EXERCISE DIRECTIONS:
Once the images are removed, set down everything else in the listing below exactly.

- - - -

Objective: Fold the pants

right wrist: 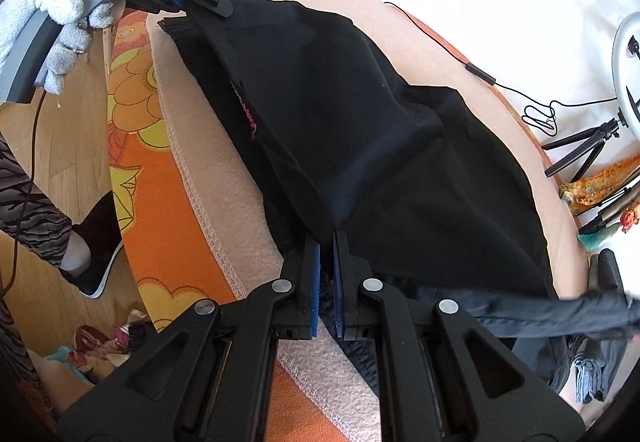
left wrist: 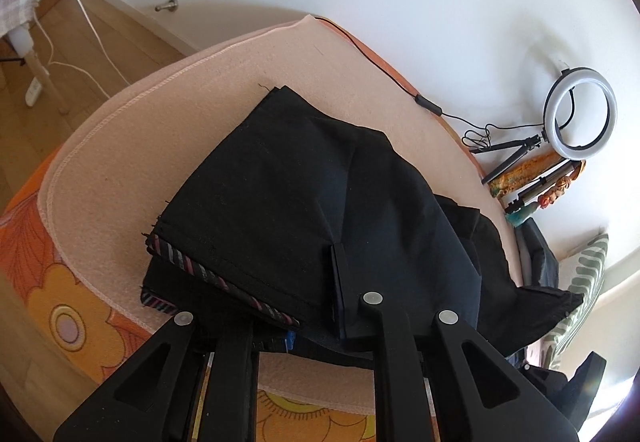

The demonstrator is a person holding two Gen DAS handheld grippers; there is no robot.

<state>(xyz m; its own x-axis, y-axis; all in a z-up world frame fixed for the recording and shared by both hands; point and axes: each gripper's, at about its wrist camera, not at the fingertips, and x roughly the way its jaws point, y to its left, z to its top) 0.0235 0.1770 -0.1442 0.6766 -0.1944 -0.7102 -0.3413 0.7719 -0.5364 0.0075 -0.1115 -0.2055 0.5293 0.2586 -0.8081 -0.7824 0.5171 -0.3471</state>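
With the black pants (right wrist: 360, 129) lying partly folded on the pink blanket (right wrist: 452, 37), my right gripper (right wrist: 327, 242) pinches a fold of their near edge between its blue pads. My left gripper (right wrist: 208, 1), held in a gloved hand (right wrist: 60, 21), grips the far corner by the striped waistband lining (left wrist: 224, 278), fingers nearly together.

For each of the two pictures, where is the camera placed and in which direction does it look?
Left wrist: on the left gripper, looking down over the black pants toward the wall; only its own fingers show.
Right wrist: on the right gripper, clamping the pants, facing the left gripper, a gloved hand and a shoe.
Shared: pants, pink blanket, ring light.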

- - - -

ANSWER:
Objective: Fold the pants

right wrist: 
left wrist: 

The demonstrator is a person holding two Gen DAS handheld grippers; there is no robot.

<state>(xyz m; its own x-axis, y-axis; all in a z-up world frame fixed for the recording and shared by both hands; point and axes: each gripper's, at about its wrist camera, not at the fingertips, and x roughly the way its jaws point, y to its left, z to its top) 0.0235 0.1770 -0.1442 0.6766 -0.1944 -0.7102 -0.3413 0.7719 -0.5364 0.0075 -0.1115 -0.2055 0.5293 0.2586 -0.8081 -0.7824 0.5171 -0.3471</state>
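With the black pants (right wrist: 360, 129) lying partly folded on the pink blanket (right wrist: 452, 37), my right gripper (right wrist: 327, 242) pinches a fold of their near edge between its blue pads. My left gripper (right wrist: 208, 1), held in a gloved hand (right wrist: 60, 21), grips the far corner by the striped waistband lining (left wrist: 224, 278), fingers nearly together.

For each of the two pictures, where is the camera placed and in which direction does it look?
Left wrist: on the left gripper, looking down over the black pants toward the wall; only its own fingers show.
Right wrist: on the right gripper, clamping the pants, facing the left gripper, a gloved hand and a shoe.
Shared: pants, pink blanket, ring light.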

The work on this exercise is now complete.